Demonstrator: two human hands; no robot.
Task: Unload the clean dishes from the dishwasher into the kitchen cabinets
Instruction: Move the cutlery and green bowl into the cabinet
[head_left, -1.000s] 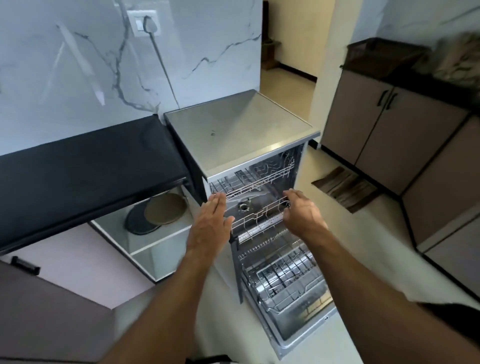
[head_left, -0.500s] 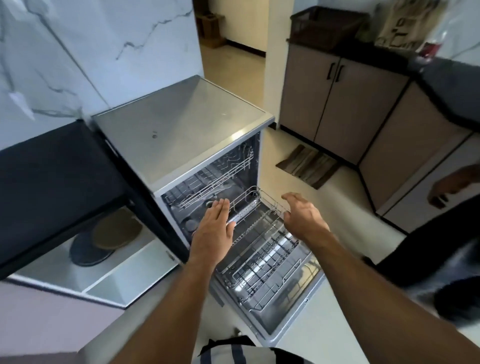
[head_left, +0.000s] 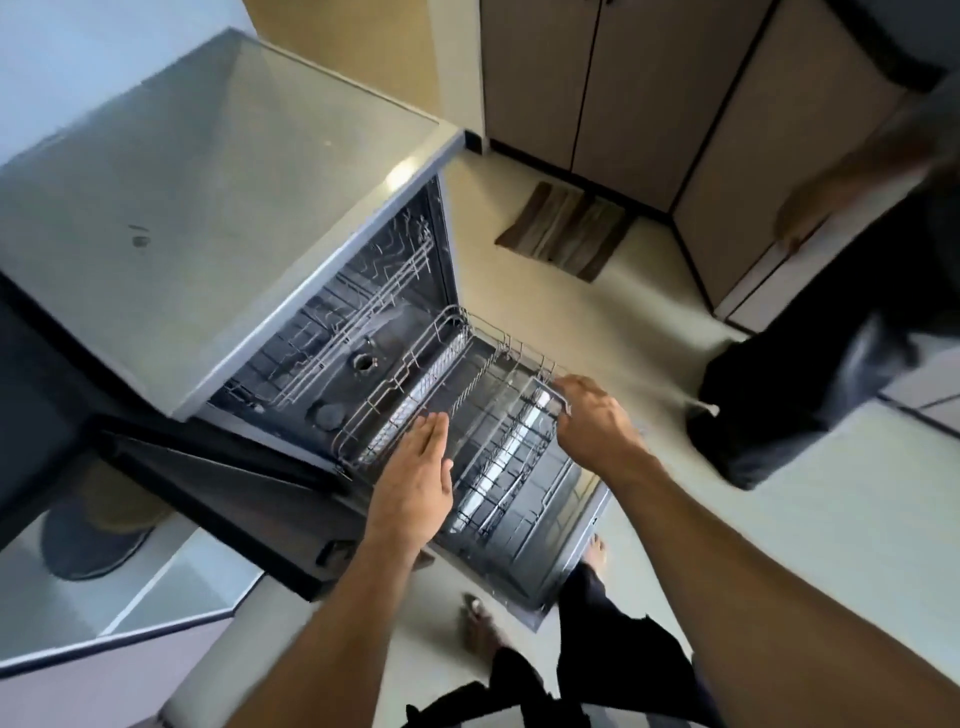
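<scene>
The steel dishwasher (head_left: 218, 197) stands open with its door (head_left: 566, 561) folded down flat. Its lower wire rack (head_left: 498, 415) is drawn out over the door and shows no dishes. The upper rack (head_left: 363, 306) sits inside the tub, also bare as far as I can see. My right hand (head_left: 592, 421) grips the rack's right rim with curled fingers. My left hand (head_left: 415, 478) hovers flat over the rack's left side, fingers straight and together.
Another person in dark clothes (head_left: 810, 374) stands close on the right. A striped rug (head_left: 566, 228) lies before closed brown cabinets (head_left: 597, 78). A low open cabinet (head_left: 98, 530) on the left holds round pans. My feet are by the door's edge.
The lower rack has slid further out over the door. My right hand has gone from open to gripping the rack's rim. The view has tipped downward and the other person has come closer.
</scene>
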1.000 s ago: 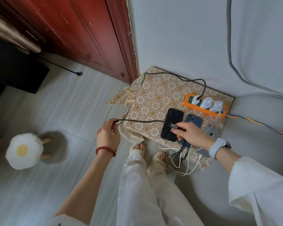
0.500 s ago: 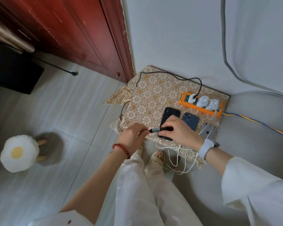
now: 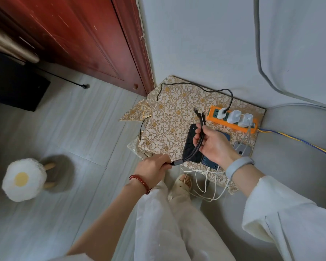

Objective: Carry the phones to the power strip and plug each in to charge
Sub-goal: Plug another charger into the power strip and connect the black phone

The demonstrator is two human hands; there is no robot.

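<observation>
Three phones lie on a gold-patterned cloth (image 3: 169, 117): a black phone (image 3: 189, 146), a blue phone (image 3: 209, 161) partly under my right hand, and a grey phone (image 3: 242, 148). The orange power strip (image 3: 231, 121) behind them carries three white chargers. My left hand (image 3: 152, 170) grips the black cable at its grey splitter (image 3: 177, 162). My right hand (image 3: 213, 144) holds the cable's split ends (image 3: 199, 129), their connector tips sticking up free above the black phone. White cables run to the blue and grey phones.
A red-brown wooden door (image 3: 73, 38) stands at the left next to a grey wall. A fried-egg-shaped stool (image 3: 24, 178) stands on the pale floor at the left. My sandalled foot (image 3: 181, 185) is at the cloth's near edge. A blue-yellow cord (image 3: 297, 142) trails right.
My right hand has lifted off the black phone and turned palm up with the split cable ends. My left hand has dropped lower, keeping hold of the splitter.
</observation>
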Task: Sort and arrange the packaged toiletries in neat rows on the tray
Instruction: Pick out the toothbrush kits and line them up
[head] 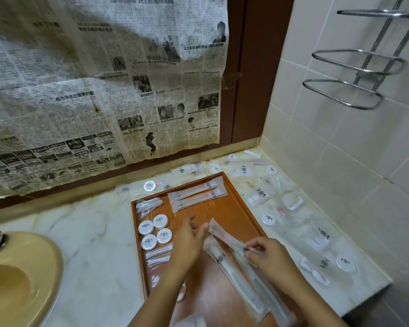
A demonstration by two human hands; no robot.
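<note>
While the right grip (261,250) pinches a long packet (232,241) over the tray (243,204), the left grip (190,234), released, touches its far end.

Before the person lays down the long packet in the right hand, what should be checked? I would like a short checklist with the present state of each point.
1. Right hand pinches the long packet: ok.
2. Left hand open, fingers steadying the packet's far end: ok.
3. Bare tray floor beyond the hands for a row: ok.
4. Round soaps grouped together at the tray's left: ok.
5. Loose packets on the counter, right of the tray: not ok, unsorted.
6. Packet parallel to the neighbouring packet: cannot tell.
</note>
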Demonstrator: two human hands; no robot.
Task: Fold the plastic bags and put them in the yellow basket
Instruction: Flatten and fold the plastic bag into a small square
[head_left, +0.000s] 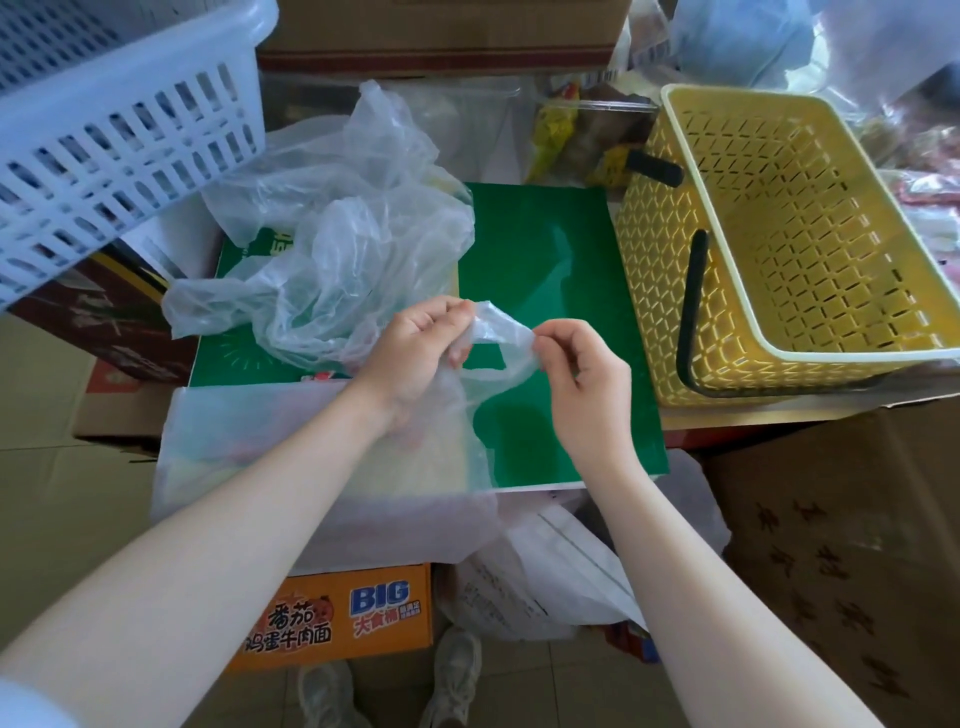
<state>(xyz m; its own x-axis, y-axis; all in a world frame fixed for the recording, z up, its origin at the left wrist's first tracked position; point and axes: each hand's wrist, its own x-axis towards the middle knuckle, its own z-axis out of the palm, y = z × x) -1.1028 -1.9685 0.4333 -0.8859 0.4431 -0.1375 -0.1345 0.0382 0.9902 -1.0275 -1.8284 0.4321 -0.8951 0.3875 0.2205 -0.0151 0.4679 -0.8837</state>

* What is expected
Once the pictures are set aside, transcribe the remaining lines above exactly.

* Written answer
Demonstrator: two human hands; no robot.
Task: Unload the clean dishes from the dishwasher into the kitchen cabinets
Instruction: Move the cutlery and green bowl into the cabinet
[head_left, -1.000s] 
[head_left, -0.500s] 
[head_left, +0.000s] 
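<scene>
The steel dishwasher (head_left: 218, 197) stands open with its door (head_left: 566, 561) folded down flat. Its lower wire rack (head_left: 498, 415) is drawn out over the door and shows no dishes. The upper rack (head_left: 363, 306) sits inside the tub, also bare as far as I can see. My right hand (head_left: 592, 421) grips the rack's right rim with curled fingers. My left hand (head_left: 415, 478) hovers flat over the rack's left side, fingers straight and together.
Another person in dark clothes (head_left: 810, 374) stands close on the right. A striped rug (head_left: 566, 228) lies before closed brown cabinets (head_left: 597, 78). A low open cabinet (head_left: 98, 530) on the left holds round pans. My feet are by the door's edge.
The lower rack has slid further out over the door. My right hand has gone from open to gripping the rack's rim. The view has tipped downward and the other person has come closer.
</scene>
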1.000 s ago: 
0.500 s ago: 
now: 

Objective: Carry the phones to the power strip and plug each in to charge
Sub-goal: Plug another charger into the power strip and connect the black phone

The demonstrator is two human hands; there is no robot.

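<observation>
Three phones lie on a gold-patterned cloth (image 3: 169, 117): a black phone (image 3: 189, 146), a blue phone (image 3: 209, 161) partly under my right hand, and a grey phone (image 3: 242, 148). The orange power strip (image 3: 231, 121) behind them carries three white chargers. My left hand (image 3: 152, 170) grips the black cable at its grey splitter (image 3: 177, 162). My right hand (image 3: 213, 144) holds the cable's split ends (image 3: 199, 129), their connector tips sticking up free above the black phone. White cables run to the blue and grey phones.
A red-brown wooden door (image 3: 73, 38) stands at the left next to a grey wall. A fried-egg-shaped stool (image 3: 24, 178) stands on the pale floor at the left. My sandalled foot (image 3: 181, 185) is at the cloth's near edge. A blue-yellow cord (image 3: 297, 142) trails right.
My right hand has lifted off the black phone and turned palm up with the split cable ends. My left hand has dropped lower, keeping hold of the splitter.
</observation>
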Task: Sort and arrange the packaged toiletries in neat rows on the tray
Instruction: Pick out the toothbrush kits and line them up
[head] 
A demonstration by two human hands; no robot.
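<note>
While the right grip (261,250) pinches a long packet (232,241) over the tray (243,204), the left grip (190,234), released, touches its far end.

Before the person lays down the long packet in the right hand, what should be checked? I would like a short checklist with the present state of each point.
1. Right hand pinches the long packet: ok.
2. Left hand open, fingers steadying the packet's far end: ok.
3. Bare tray floor beyond the hands for a row: ok.
4. Round soaps grouped together at the tray's left: ok.
5. Loose packets on the counter, right of the tray: not ok, unsorted.
6. Packet parallel to the neighbouring packet: cannot tell.
</note>
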Demonstrator: two human hands; no robot.
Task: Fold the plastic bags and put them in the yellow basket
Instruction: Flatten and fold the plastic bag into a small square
[head_left, +0.000s] 
<state>(xyz m; its own x-axis, y-axis; all in a world frame fixed for the recording, z up, its origin at the left wrist's first tracked position; point and axes: each hand's wrist, its own x-axis towards the middle knuckle, its own z-axis out of the palm, y = z × x) -1.1028 -1.9685 0.4333 -0.8859 0.4431 -0.1375 -0.1345 0.0382 0.9902 -1.0275 -1.8284 0.4321 -0.8951 0.3875 0.2205 -0.0151 0.4679 -0.8837</state>

There is nothing else to add to the answer.